O julgamento criminal que colocaria Donald Trump no banco dos réus a partir de 25 de março pelo pagamento de US$ 130 mil a uma ex-atriz pornô para comprar seu silêncio foi adiado, anunciou nesta sexta-feira (15) o juiz de instrução.

"O julgamento foi adiado por 30 dias a partir da data" da carta do juiz Juan Merchan, de 15 de março, na qual ele especifica que a nova data do julgamento será marcada após uma audiência prevista para 25 de março.

Trump, de 77 anos e candidato republicano à Presidência nas eleições de novembro, é acusado de falsificar a contabilidade de seu império imobiliário Trump Organization para encobrir o pagamento de US$ 130 mil (R$ 424 mil, na cotação da época) à ex-estrela pornô Stormy Daniels para comprar seu silêncio às vésperas das eleições de 2016.

O magnata nega qualquer relação sexual extraconjugal com a atriz, cujo nome real é Stephanie Clifford.

A procuradoria de Nova York havia se mostrado favorável, na véspera, ao adiamento do julgamento por 30 dias, o que oferece um alívio ao candidato republicano, cujos advogados buscam adiar o máximo possível a abertura dos quatro julgamentos penais pendentes contra Trump.

O promotor de Nova York Alvin Bragg o acusa de 34 acusações de fraude contábil que podem ser punidas com até quatro anos de prisão se for considerado culpado.
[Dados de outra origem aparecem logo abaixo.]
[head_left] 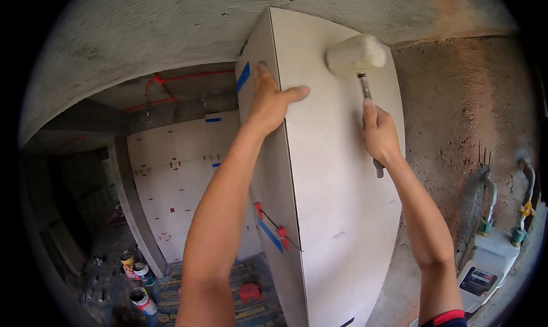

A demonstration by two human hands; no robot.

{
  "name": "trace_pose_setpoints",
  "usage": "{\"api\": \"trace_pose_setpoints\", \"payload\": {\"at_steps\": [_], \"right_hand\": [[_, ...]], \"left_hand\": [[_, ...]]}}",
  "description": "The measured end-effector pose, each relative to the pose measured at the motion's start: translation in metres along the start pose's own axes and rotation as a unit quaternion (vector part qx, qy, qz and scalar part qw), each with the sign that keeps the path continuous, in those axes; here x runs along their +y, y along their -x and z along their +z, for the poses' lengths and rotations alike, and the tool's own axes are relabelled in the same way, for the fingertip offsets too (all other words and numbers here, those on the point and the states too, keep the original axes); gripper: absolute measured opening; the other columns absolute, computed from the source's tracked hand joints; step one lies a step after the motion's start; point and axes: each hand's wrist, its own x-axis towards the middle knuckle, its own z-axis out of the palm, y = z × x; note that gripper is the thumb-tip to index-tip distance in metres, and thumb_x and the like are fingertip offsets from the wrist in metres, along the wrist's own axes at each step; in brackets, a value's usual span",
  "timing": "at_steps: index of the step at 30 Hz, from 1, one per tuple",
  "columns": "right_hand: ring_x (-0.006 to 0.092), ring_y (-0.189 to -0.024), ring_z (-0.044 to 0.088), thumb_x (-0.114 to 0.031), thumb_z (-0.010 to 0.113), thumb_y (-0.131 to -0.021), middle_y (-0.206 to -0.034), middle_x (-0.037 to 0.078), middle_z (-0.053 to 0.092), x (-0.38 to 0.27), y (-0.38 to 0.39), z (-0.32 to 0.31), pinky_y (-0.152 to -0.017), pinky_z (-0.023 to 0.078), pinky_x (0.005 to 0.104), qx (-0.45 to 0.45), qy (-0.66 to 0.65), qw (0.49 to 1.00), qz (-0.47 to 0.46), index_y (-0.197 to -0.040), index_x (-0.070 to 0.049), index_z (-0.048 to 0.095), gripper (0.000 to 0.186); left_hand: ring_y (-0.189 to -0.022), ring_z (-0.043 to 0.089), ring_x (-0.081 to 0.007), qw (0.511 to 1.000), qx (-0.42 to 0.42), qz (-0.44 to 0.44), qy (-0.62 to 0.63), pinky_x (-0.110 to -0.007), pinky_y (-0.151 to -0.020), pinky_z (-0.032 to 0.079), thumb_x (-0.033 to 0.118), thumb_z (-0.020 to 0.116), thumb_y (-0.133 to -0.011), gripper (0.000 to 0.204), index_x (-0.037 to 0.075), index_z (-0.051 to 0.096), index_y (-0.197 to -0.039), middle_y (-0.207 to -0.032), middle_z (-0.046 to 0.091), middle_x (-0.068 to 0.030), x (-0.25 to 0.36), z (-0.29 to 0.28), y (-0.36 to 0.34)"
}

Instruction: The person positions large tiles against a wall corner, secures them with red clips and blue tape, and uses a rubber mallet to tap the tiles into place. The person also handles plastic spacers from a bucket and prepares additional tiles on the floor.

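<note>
A tall column faced with pale tiles (337, 173) rises in front of me to the rough ceiling. High on its corner, my left hand (268, 100) presses against the tile, thumb spread onto the front face and fingers on the left side face. My right hand (379, 130) grips the handle of a white-headed rubber mallet (355, 55). The mallet's head is up against or just off the upper front tile; which, I cannot tell. Strips of blue tape (243, 77) stick to the column's side face. Lower on the corner sit red tile clips (281, 233).
To the right, a gas meter (479, 267) with pipes hangs on the bare cement wall (456, 115). Back left stands a tiled wall (171, 190) dotted with red spacers. Several buckets (142, 300) and a red stool (249, 293) are on the floor. Red pipes (160, 80) run overhead.
</note>
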Motion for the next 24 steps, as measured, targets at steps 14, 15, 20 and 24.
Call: {"api": "trace_pose_setpoints", "payload": {"at_steps": [14,15,20,24], "right_hand": [[0.0056,-0.036,0.029,-0.060,0.036,-0.092,-0.049,-0.003,0.035,0.058,0.138,-0.024,-0.032,0.024,0.0225,-0.182,-0.230,0.913,0.283,-0.071,-0.011,0.040,0.054],[0.0055,-0.035,0.029,-0.061,0.035,-0.093,-0.048,-0.004,0.035,0.061,0.159,-0.027,-0.031,0.023,0.0220,-0.159,-0.213,0.926,0.267,-0.070,-0.011,0.040,0.054],[0.0056,-0.037,0.036,-0.053,0.031,-0.096,-0.047,-0.001,0.039,0.086,0.227,-0.015,-0.035,0.027,0.0216,-0.001,-0.225,0.974,0.028,-0.064,-0.008,0.040,0.057],[0.0059,-0.035,0.032,-0.056,0.029,-0.095,-0.045,-0.002,0.034,0.093,0.223,0.003,-0.032,0.024,0.0208,-0.066,-0.210,0.960,0.171,-0.065,-0.006,0.038,0.059]], "left_hand": [[-0.140,-0.005,-0.0391,0.991,-0.101,-0.078,-0.043,-0.044,-0.114,0.008,0.044,0.072,-0.070,0.119,-0.011,-0.008,-0.140,-0.149,-0.009,-0.0287,-0.042,0.023,0.135],[-0.140,-0.005,-0.0391,0.991,-0.098,-0.081,-0.035,-0.044,-0.114,0.008,0.044,0.072,-0.071,0.119,-0.011,-0.008,-0.140,-0.149,-0.008,-0.0288,-0.043,0.025,0.146],[-0.141,-0.004,-0.0382,0.997,-0.068,-0.043,0.001,-0.043,-0.114,0.008,0.041,0.070,-0.073,0.114,-0.011,-0.007,-0.140,-0.149,-0.006,-0.0291,-0.044,0.028,0.152],[-0.141,-0.003,-0.0366,0.996,-0.071,-0.053,0.008,-0.041,-0.114,0.007,0.039,0.069,-0.075,0.111,-0.012,-0.005,-0.140,-0.149,-0.004,-0.0297,-0.043,0.029,0.156]]}}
Tanto o magnata quanto seus advogados consideram que tanto este caso quanto os outros pendentes contra Trump são uma "caça às bruxas" para dificultar seu retorno à Casa Branca.

"Continuaremos lutando para acabar com esta farsa, e com todos as outras caças às bruxas lideradas pelo corrupto Joe Biden, de uma vez por todas", disse em comunicado Steven Cheung, diretor de comunicações da campanha do republicano.

A Suprema Corte federal de Washington está programada para se reunir em 25 de abril para determinar se Trump, por ser ex-presidente do país, tem imunidade penal como afirmam seus advogados.